The concept sounds great guys. I have a few suggestions based on what the GT RoboJackets are attempting to set up. We previously had only competition teams that were motivated only by the goals of our various competitions. This didn’t give us nearly the flexibility we wanted in order to explore engineering concepts. We also didn’t have very much institutional knowledge. When a member would leave, so would everything he or she knew.
We have therefore revamped our organization with the goals of developing the skills of our membership as a core group with which we can better help others in terms of sharing ideas and mentorship. Specifically, we initiated a plan in which we have development money allocated based upon a proposal system where any interested member can propose a project. The projects are sorted in terms of priority. The top few projects are assigned project leaders and money and the projects are seen through to completion with documentation. Then the next project in the queue is assigned a leader and money, and so on until we run out of money or projects. The money will definitely run out first. The documentation can then be shared with the rest of the team and whoever else is interested.

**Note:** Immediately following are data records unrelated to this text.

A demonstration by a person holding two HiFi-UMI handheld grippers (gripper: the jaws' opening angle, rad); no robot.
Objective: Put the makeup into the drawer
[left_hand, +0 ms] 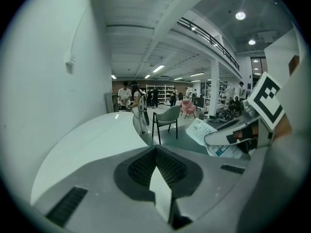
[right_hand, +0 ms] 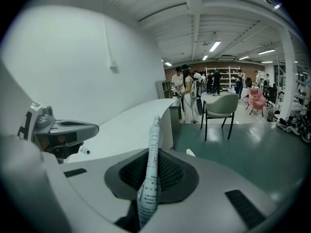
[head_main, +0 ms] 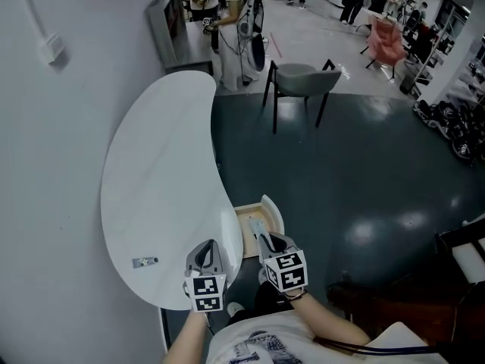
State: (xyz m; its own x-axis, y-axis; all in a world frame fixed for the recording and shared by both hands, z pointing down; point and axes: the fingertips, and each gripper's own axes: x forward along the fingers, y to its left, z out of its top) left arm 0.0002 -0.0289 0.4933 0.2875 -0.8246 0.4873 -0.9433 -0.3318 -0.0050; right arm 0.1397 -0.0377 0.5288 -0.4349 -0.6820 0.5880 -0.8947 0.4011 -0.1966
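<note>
Pinching flat printed makeup packet between fingers: right gripper. Packet stands on edge and pokes out past fingertips. Open drawer just ahead of and below those fingers. Left gripper fingers pressed together, over edge of white table. Small tube lies on table, left of left fingers, apart.
</note>
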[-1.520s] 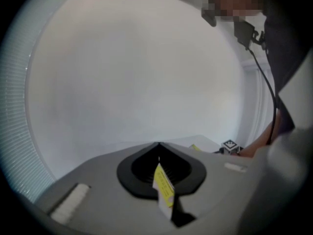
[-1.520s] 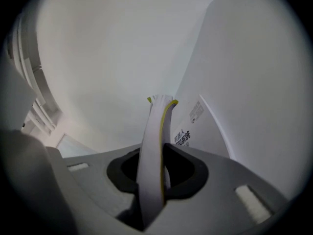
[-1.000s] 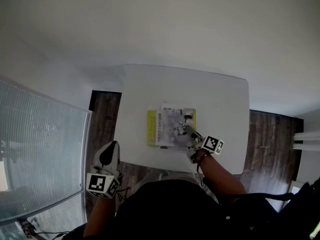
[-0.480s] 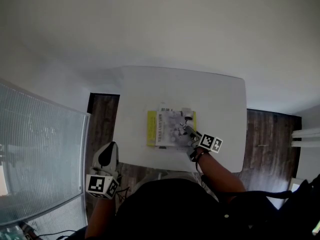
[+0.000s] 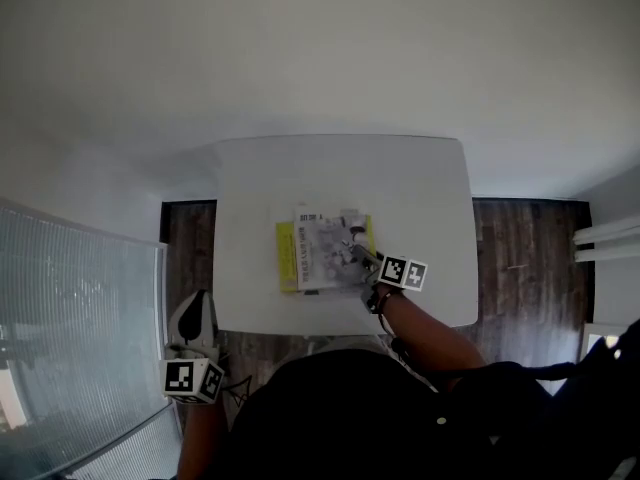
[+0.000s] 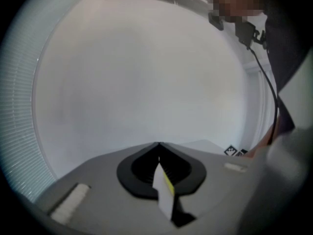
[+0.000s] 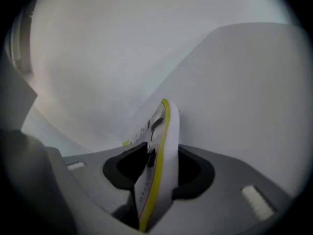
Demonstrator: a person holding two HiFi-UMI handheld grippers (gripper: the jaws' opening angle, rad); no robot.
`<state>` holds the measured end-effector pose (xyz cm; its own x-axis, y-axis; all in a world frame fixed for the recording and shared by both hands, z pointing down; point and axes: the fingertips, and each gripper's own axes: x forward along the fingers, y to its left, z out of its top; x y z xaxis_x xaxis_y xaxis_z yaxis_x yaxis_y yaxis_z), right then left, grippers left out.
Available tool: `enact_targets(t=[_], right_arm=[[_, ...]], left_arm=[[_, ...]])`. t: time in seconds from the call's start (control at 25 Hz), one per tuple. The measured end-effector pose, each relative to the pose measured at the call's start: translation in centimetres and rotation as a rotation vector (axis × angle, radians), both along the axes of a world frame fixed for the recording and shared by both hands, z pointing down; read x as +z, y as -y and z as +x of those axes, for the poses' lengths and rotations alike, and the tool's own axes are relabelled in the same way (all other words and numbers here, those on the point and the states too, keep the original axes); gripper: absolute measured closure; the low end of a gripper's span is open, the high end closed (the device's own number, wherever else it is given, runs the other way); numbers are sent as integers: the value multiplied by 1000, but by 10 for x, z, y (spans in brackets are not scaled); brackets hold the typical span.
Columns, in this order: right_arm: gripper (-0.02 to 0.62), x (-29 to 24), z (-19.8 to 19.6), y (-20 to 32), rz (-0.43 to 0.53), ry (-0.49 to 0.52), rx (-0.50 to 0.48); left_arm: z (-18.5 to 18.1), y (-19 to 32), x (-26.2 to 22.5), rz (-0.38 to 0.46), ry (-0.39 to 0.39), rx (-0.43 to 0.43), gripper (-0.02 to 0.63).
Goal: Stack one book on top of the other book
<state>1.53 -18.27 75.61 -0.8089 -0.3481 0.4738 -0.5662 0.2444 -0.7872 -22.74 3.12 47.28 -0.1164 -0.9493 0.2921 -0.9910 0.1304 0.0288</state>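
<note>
Hanging off the table's (image 5: 420, 188) near-left corner, over the dark wooden floor (image 5: 185, 238), the left gripper (image 5: 200, 303) takes no part in the work; its own view shows the jaws brought together with their tips meeting; a small white strip with a yellow edge (image 6: 164, 190) sits at their base, and I cannot tell what it is.

At the middle of the table lies the yellow book (image 5: 285, 258), flat, showing mainly as a band along its left side; the white-covered book (image 5: 322, 253) rests flat on top of it, set a little toward the table's right, so the two are not quite flush.

At the pile's near-right corner, well inside the table's front edge, sits the right gripper (image 5: 362, 260); its jaws have just been opening and now stand at a moderate gap; the edge of the pile is between them with dark space on either side, so the pads look clear of it.

By my reading the stacking itself is done and the step in hand is the release. The next move calls for drawing the right gripper back toward the table's front edge, along the line of its jaws, without catching or dragging the upper cover; a light nudge to square the books might follow, though the task does not ask for it.
</note>
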Motion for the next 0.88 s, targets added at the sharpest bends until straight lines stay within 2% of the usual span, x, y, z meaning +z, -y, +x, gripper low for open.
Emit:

The engineering project selection depends on the esimated cost of the project, what new skills or technology can be developed from it, timeline, and how many members are on board to work on it.
The project documentation starts with the proposal then continues to refined objectives, designs, experimental procedures, code, etc. Also, during the project, there are to be general team updates where the progress of the project is reported, as well as a presentation of problems encountered as to open up the ‘floodgates to the solution pool.’
This way, a project can be general like a balancing robot, but the documentation will give access to information on specific systems such as sensor selection, performance and integration into controls or mechanical design considerations and performance. This information can be used to refine future experimental projects or open up many options for competition robots.
Possibly the best part of this system for us, in terms of our FIRST program, is that we develop a skilled core of mentors for our team.
The detailed set up would depend on the dynamics of your team. I’m sure I’ve left many things out, but this post is kind of long already. But let me know what you think.